■ **ACTIVITY**
Give back the full listing as written. No pictures go with it.

■ **GIVEN MATERIAL**
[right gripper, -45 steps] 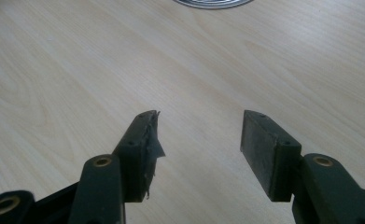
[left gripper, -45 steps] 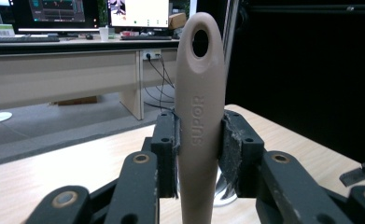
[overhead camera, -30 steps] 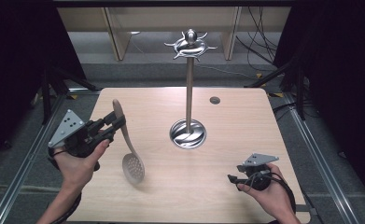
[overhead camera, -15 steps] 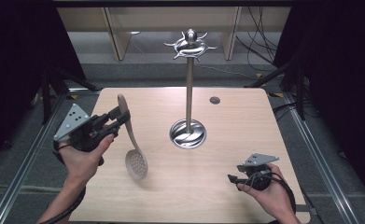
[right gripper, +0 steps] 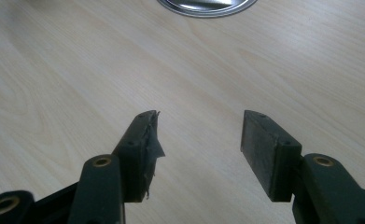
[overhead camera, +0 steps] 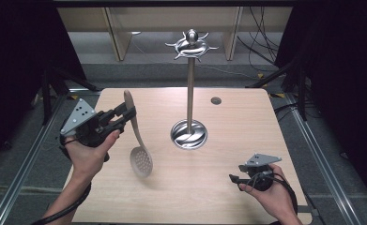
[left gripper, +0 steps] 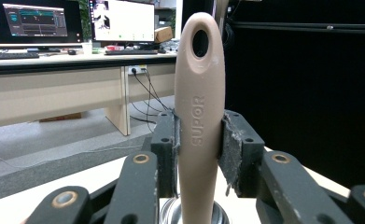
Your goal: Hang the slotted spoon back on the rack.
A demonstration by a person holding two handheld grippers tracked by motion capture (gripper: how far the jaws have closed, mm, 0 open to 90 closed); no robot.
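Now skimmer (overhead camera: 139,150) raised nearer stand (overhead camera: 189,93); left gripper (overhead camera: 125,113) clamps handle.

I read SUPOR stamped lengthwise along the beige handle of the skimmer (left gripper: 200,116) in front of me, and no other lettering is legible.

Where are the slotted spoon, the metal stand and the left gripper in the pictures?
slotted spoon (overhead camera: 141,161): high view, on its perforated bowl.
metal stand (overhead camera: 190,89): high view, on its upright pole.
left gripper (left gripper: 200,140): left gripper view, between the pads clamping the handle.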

■ **THE COMPLETED TASK**
[right gripper, -45 steps] 
[left gripper, -45 steps] 
[overhead camera, -30 steps] 
[overhead camera, -15 steps] 
[right gripper, +0 steps] 
[overhead camera, +0 steps] 
[left gripper, +0 steps] 
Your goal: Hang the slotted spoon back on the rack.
A demonstration by a person holding two handheld grippers tracked by motion capture (gripper: how far the jaws have closed, mm, 0 open to 90 closed); no robot.
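Now skimmer (overhead camera: 139,150) raised nearer stand (overhead camera: 189,93); left gripper (overhead camera: 125,113) clamps handle.

I read SUPOR stamped lengthwise along the beige handle of the skimmer (left gripper: 200,116) in front of me, and no other lettering is legible.

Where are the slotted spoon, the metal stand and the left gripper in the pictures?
slotted spoon (overhead camera: 141,161): high view, on its perforated bowl.
metal stand (overhead camera: 190,89): high view, on its upright pole.
left gripper (left gripper: 200,140): left gripper view, between the pads clamping the handle.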

Nothing remains to add to the output.